Recién terminado
el libro y aún conmocionada por esta historia tan humana, tan emotiva como
elocuente, con unos personajes tan cercanos y honestos, tan sencillos como
profundos, que me ha trasportado a mi infancia cuando nuestros telediarios
abrían con el secuestro y posterior
asesinato de Aldo Moro por las Brigadas Rojas, haciendo macabra compañía a los
desgraciadamente casi cotidianos de ETA.
Eran los llamados
Años de Plomo, cuando las bandas terroristas comunistas bañaban en sangre
varios países de Europa (ETA en España, Brigadas Rojas en Italia, Baader
Meinhof en Alemania) tratando de imponer su revolución contra el estado por las
armas, asesinando a inocentes cuyo único pecado era ser de una ideología
contraria a la suya. Y así se cebaron con la Democracia Cristiana italiana.
Este no es un
libro de intriga o policíaco, a pesar de lo que cuentan en la contraportada
para atraer al lector.
Este es un libro hermoso
y necesario que reflexiona sobre qué es la Justicia y cómo aplicarla en los
casos que más exaltan a la sociedad. Esta reflexión la encarna el protagonista,
el fiscal Colnaghi, inspirado en dos magistrados antiterroristas asesinados en
Milán por las Brigadas Rojas, según reconoce el propio autor, y que sigue la
máxima que le transmitió un sabio juez: “Nosotros no debemos ser los de la ira”

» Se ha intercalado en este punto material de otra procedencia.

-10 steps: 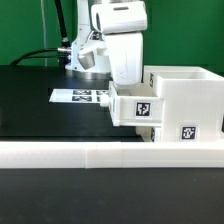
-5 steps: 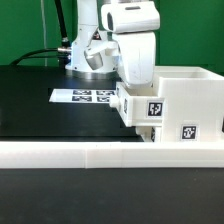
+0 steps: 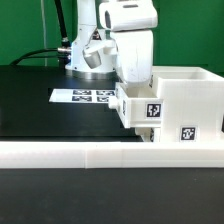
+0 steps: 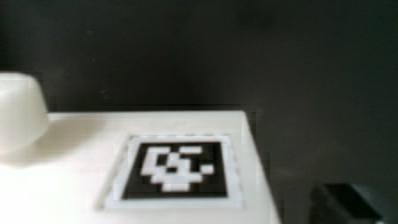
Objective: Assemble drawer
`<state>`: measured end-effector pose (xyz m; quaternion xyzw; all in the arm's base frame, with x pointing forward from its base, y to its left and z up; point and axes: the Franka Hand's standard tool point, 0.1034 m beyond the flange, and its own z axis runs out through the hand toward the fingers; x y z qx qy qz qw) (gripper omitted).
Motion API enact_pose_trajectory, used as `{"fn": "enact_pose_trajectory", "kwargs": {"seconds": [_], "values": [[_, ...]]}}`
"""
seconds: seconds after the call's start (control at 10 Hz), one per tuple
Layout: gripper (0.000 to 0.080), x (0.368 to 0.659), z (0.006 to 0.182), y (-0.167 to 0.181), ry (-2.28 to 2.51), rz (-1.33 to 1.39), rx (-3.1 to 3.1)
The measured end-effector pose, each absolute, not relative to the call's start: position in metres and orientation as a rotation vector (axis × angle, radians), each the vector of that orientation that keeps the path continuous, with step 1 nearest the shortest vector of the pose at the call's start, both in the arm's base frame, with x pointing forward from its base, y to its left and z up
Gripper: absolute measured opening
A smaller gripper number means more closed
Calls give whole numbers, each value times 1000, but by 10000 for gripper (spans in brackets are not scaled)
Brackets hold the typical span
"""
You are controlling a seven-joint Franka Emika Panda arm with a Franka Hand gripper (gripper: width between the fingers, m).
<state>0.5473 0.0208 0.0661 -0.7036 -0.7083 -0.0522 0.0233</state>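
White tagged tray (image 3: 138,108) partway in the hollow white housing (image 3: 186,100); fingers' grip indiscernible.

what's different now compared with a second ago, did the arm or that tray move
The gripper moved toward the exterior view's right over the first half second, then held. The small tray slid with it, further into the housing. Whether the fingers grip it is hidden. The marker board and border wall stayed put.

No readable text; only coded tags on tray (image 3: 137,108), housing (image 3: 190,100).
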Motion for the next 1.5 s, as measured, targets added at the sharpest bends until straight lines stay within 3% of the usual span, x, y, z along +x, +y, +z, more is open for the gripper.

ante los casos más sangrantes.
Durante la
investigación del asesinato de un político democristiano por un grupo terrorista
de izquierdas, Colnaghi, un hombre sencillo, introvertido, hecho a sí mismo
desde la orfandad de un partisano de la II Guerra Mundial, con una profunda fe
católica que le impide albergar cualquier sentimiento de venganza y un no menos
arraigado sentido de la justicia, se ve empujado a practicar un difícil ejercicio de autocontrol
en este caso inhumano que clama el ojo por ojo y lo que es aún más complicado,
trasmitirlo a sus compañeros de tribunales, contaminados por las luchas políticas
y la endémica corrupción estatal que roe Italia desde sus cimientos históricos,
para los que es más fácil ceder a la demanda rencorosa de la sociedad y la
familia del difunto antes que hacer Justicia.
Pero el autor no
sólo quiere que nos cuestionemos sobre el sentido de la Justicia. Quiere reivindicar
a la par a esos obreros de la Lombardía que, apaleados por el fascismo, se
unieron de forma clandestina a las filas comunistas al final de la guerra,
muchos sin entender la teoría, sólo aferrándose a la promesa de un mundo mejor
para sus hambrientas familias, en la figura del padre de Colnaghi, asesinado
por los últimos fascistas de la República de Salò.
Así, el libro se
construye sobre dos historias paralelas que confluyen en una no por más
universal menos conmovedora: el amor paterno-filial.
Y sin darte
cuenta, Giorgio Fontana te ha puesto contra la pared, te ha removido la
conciencia, te ha llegado al corazón, te ha vuelto a recordar que lo realmente
importante en la vida, lo que te separa de la barbarie vengativa, son las cosas
sencillas: la familia, los amigos, el amor que das y el que recibes.
Admirablemente
escrito, con gran pulso narrativo, ágil de pluma, pausado en los pensamientos, con
el manejo justo de los tempos entre ambas historias y evocadoras descripciones
de las calles de la gran metrópoli Milán que contrastan con la rudeza sincera
de la aldea lombarda, es tan hábil en mostrar la humanidad de los personajes
que confieso que se me han saltado las lágrimas en más de un párrafo. No me extraña que le concedieran el prestigioso premio Campiello.
Muerte de un
hombre feliz es un libro que hay que leer.